This patch fixes an issue seen in a large-scale deployment under heavy
incoming pkts where the aRFS flow wrongly matches a flow and reprograms the
NIC with wrong settings. That mis-steering causes RX-path latency spikes
and noisy neighbor effects when many connections collide on the same
hash (some of our production servers have 20-30K connections).
set_rps_cpu() calls ndo_rx_flow_steer() with flow_id that is calculated by
hashing the skb sized by the per rx-queue table size. This results in
multiple connections (even across different rx-queues) getting the same
hash value. The driver steer function modifies the wrong flow to use this
rx-queue, e.g.: Flow#1 is first added:
Flow#1: <ip1, port1, ip2, port2>, Hash 'h', q#10
Later when a new flow needs to be added:
Flow#2: <ip3, port3, ip4, port4>, Hash 'h', q#20
The driver finds the hash 'h' from Flow#1 and updates it to use q#20. This
results in both flows getting un-optimized - packets for Flow#1 goes to
q#20, and then reprogrammed back to q#10 later and so on; and Flow #2
programming is never done as Flow#1 is matched first for all misses. Many
flows may wrongly share the same hash and reprogram rules of the original
flow each with their own q#.
Tested on two 144-core servers with 16K netperf sessions for 180s. Netperf
clients are pinned to cores 0-71 sequentially (so that wrong packets on q#s
72-143 can be measured).

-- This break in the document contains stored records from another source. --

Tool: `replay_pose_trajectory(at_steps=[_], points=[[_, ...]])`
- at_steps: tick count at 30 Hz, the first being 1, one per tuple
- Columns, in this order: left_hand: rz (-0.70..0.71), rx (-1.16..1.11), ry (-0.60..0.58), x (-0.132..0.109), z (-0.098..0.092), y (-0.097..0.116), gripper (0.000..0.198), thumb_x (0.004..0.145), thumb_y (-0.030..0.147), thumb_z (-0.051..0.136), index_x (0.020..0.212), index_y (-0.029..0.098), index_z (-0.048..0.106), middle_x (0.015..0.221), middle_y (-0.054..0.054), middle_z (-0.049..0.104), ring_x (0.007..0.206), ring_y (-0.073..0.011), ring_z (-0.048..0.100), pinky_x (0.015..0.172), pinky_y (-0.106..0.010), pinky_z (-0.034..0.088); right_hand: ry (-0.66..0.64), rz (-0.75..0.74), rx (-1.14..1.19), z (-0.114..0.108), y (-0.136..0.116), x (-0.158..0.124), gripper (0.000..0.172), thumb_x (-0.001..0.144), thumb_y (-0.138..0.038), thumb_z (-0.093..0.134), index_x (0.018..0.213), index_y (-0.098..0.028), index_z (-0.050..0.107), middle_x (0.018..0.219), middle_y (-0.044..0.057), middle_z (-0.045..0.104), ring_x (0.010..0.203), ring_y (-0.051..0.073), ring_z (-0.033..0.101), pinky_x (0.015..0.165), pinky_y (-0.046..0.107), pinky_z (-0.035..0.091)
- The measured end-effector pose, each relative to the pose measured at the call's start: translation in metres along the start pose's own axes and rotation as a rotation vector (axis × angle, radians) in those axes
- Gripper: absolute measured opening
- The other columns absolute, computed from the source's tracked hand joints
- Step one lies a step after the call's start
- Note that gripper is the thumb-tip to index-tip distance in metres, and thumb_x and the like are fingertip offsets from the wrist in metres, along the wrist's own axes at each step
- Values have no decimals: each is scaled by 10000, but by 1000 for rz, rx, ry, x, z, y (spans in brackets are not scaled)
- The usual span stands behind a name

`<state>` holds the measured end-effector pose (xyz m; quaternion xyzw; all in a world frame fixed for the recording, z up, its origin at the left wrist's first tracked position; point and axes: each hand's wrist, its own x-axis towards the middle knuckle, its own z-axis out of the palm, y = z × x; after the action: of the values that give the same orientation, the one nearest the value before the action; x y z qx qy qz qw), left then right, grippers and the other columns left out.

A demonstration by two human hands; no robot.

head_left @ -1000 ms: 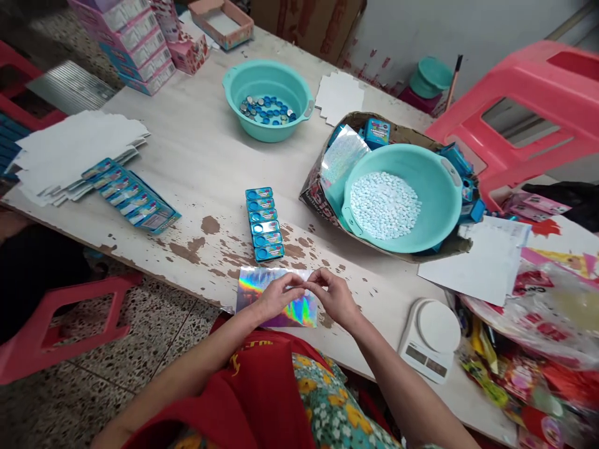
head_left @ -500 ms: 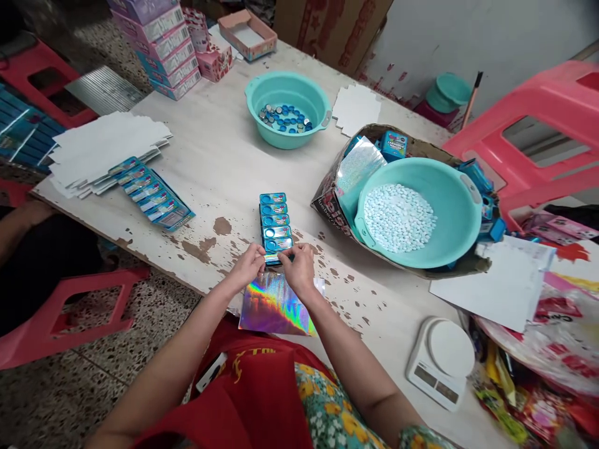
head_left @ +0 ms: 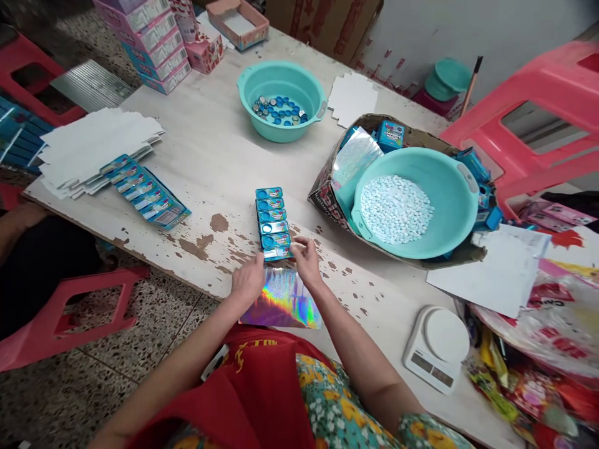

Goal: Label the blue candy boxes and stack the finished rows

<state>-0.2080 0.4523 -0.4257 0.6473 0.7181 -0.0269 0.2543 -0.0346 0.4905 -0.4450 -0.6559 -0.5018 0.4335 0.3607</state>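
Observation:
A row of several small blue boxes with printed labels (head_left: 273, 215) lies on the table in front of me. A pale, shiny band shows across the nearest one. My left hand (head_left: 249, 276) is beside the near left corner of that box, its fingers curled together; what they hold, if anything, is hidden. At the box's right edge is my right hand (head_left: 307, 260), thumb and fingers slightly apart, fingertips at or touching the edge. Between my wrists lies a rainbow-shiny foil sheet (head_left: 285, 305).
A teal basin (head_left: 283, 132) contains blue and silver round pieces. Another teal basin (head_left: 452, 206) with pale candies rests on a cardboard box (head_left: 327, 196). A white scale (head_left: 428, 362) stands right; white card sheets (head_left: 100, 143) and a blue pack (head_left: 147, 192) lie left. Someone sits at left.
Both hands have drawn apart from above the nearest box to its sides. My right fingers have loosened from their pinch. The whole view has shifted slightly.

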Motion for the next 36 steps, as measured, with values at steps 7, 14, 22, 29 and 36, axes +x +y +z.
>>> replay_pose_trajectory(at_steps=[7,14,22,29,36], points=[[284,164,-175,-16,7,-3,257,841,134,374,1007,169,567,952,-122,611,939,-245,550,767,-333,417,-186,-196,-498,-41,61,-37,479,667,-392,711,1086,-228,547,1056,85,481,1004,263,497,826,412,467],[392,126,-35,-7,41,52,250,862,281,459,1063,163,549,1129,-138,541,1072,-288,436,865,-417,355,-158,-307,-667,-35,73,-53,515,668,-400,724,1089,-192,514,1164,121,435,1100,288,417,923,451,399],[378,96,-109,9,48,51,255,911,230,339,907,177,588,954,-92,654,929,-223,564,849,-386,339,-216,-414,-838,-33,85,-67,577,806,-391,592,1326,-235,395,1299,124,447,1139,284,406,914,438,376],[339,121,-99,14,58,49,253,906,223,351,921,175,599,958,-94,658,918,-216,580,842,-369,354,-176,-535,-727,-39,85,-78,232,889,-303,476,1063,-192,581,1204,129,538,1102,249,455,870,403,396],[376,-21,-23,5,52,40,248,891,195,376,968,170,611,1013,-113,640,1005,-249,536,891,-417,367,-209,-317,-458,-70,11,-69,144,896,-285,467,828,-198,560,777,33,590,750,158,534,695,276,417]])
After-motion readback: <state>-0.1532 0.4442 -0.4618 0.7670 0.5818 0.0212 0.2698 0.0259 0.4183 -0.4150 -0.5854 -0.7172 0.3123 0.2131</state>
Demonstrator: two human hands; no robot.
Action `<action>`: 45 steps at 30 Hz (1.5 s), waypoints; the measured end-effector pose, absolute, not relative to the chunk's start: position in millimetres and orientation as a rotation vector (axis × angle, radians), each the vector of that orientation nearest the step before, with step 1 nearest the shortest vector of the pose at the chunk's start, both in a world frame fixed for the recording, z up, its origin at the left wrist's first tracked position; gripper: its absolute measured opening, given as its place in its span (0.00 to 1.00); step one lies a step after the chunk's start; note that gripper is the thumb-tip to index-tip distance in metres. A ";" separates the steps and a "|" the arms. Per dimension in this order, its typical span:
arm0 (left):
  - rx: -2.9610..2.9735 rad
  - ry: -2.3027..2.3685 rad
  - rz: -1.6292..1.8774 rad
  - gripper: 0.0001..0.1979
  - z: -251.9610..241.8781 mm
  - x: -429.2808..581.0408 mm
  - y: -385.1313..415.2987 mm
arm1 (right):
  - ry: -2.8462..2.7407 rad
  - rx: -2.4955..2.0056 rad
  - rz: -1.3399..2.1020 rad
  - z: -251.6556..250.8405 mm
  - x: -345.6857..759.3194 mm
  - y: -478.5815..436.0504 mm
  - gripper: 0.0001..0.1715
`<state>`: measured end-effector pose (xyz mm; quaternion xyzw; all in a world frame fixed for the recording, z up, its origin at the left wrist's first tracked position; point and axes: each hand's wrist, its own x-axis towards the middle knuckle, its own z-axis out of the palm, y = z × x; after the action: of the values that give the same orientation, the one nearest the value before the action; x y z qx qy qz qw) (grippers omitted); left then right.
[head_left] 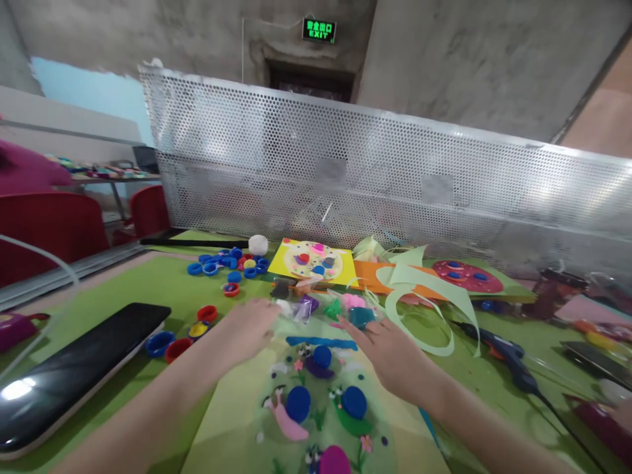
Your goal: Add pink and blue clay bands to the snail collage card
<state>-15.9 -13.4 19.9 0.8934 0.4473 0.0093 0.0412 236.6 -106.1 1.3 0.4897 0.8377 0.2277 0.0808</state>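
Before me lies a pale card (217, 421) decorated with snails that have blue and magenta bottle-cap shells, such as the pink snail (287, 421) and green snail (350, 411). A blue strip (320, 343) runs along its far part. My left hand (253, 324) is beyond the card's left side, near a white lump (284, 307); its fingers are blurred. My right hand (382, 345) reaches in with the index finger stretched out, beside a bag of teal clay (362, 317). Purple clay (307, 305), green clay (333, 308) and pink clay (353, 300) lie between the hands.
Blue and red bottle caps (210, 268) lie at left, near a large black glossy object (83, 375). A yellow snail picture (276, 263), pale green paper scraps (444, 289) and a glue gun (511, 359) lie around. A perforated metal panel (276, 151) borders the table's far side.
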 end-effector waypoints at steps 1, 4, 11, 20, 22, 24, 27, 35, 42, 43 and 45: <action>2.749 1.436 0.041 0.24 19.8 -18.0 -8.2 | 2.525 1.463 0.664 0.5 236.0 -106.0 0.43; 2.751 1.598 0.015 0.36 14.6 -21.0 4.3 | 2.551 1.489 0.607 -1.4 232.6 -105.9 0.41; 2.740 1.544 -0.062 0.31 6.0 -25.7 14.8 | 2.594 1.549 0.494 -3.5 229.8 -105.4 0.36; 2.712 1.484 0.109 0.28 22.6 -35.3 15.1 | 2.856 1.700 0.218 -0.9 221.8 -113.2 0.33; 2.746 1.396 0.224 0.31 27.5 -30.5 8.3 | 2.976 1.827 0.036 4.4 215.1 -118.0 0.32; 2.752 1.217 0.330 0.33 31.2 -24.5 -1.2 | 3.064 1.951 -0.132 9.8 207.4 -122.0 0.32; 2.654 0.895 0.448 0.39 32.3 -15.6 -15.4 | 3.139 2.031 -0.325 15.6 196.6 -125.6 0.30; 2.617 0.730 0.380 0.37 25.3 0.5 -31.7 | 3.150 2.034 -0.545 12.8 186.5 -130.5 0.29; 2.625 0.775 0.400 0.42 29.4 8.1 -43.0 | 3.158 2.039 -0.707 14.6 190.1 -133.7 0.37; 2.611 0.786 0.397 0.44 30.1 8.8 -44.1 | 3.169 2.010 -0.770 14.8 190.5 -133.6 0.37; 2.611 0.803 0.391 0.45 29.9 10.1 -45.4 | 3.146 1.963 -0.893 13.3 191.2 -131.8 0.36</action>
<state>10.1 -45.4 29.9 0.9290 0.2856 0.1391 0.1898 191.2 -131.8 13.3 0.4858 0.7786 -0.2209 -0.3301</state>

IRQs are set 1:1 for queues -> CPUs, enable XPS,
enable aRFS (global value is 144 * rps_flow_cnt).
Test notes about results from ice_rx_flow_steer():
---------------------------------------------------
1. "Skip:" counter increments here:
if (fltr_info->q_index == rxq_idx ||
arfs_entry->fltr_state != ICE_ARFS_ACTIVE)
goto out;
2. "Add:" counter increments here:
ret = arfs_entry->fltr_info.fltr_id;
INIT_HLIST_NODE(&arfs_entry->list_entry);
3. "Update:" counter increments here:
/* update the queue to forward to on an already existing flow */
Runtime comparison: original code vs with the patch for different
rps_flow_cnt values.
+-------------------------------+--------------+--------------+
| rps_flow_cnt | 512 | 2048 |
+-------------------------------+--------------+--------------+
| Ratio of Pkts on Good:Bad q's | 214 vs 822K | 1.1M vs 980K |
| Avoid wrong aRFS programming | 0 vs 310K | 0 vs 30K |
| CPU User | 216 vs 183 | 216 vs 206 |
| CPU System | 1441 vs 1171 | 1447 vs 1320 |
| CPU Softirq | 1245 vs 920 | 1238 vs 961 |
| CPU Total | 29 vs 22.7 | 29 vs 24.9 |
| aRFS Update | 533K vs 59 | 521K vs 32 |
| aRFS Skip | 82M vs 77M | 7.2M vs 4.5M |
+-------------------------------+--------------+--------------+
A separate TCP_STREAM and TCP_RR with 1,4,8,16,64,128,256,512 connections
showed no performance degradation.
Some points on the patch/aRFS behavior:
1. Enabling full tuple matching ensures flows are always correctly matched,
even with smaller hash sizes.
2. 5-6% drop in CPU utilization as the packets arrive at the correct CPUs
and fewer calls to driver for programming on misses.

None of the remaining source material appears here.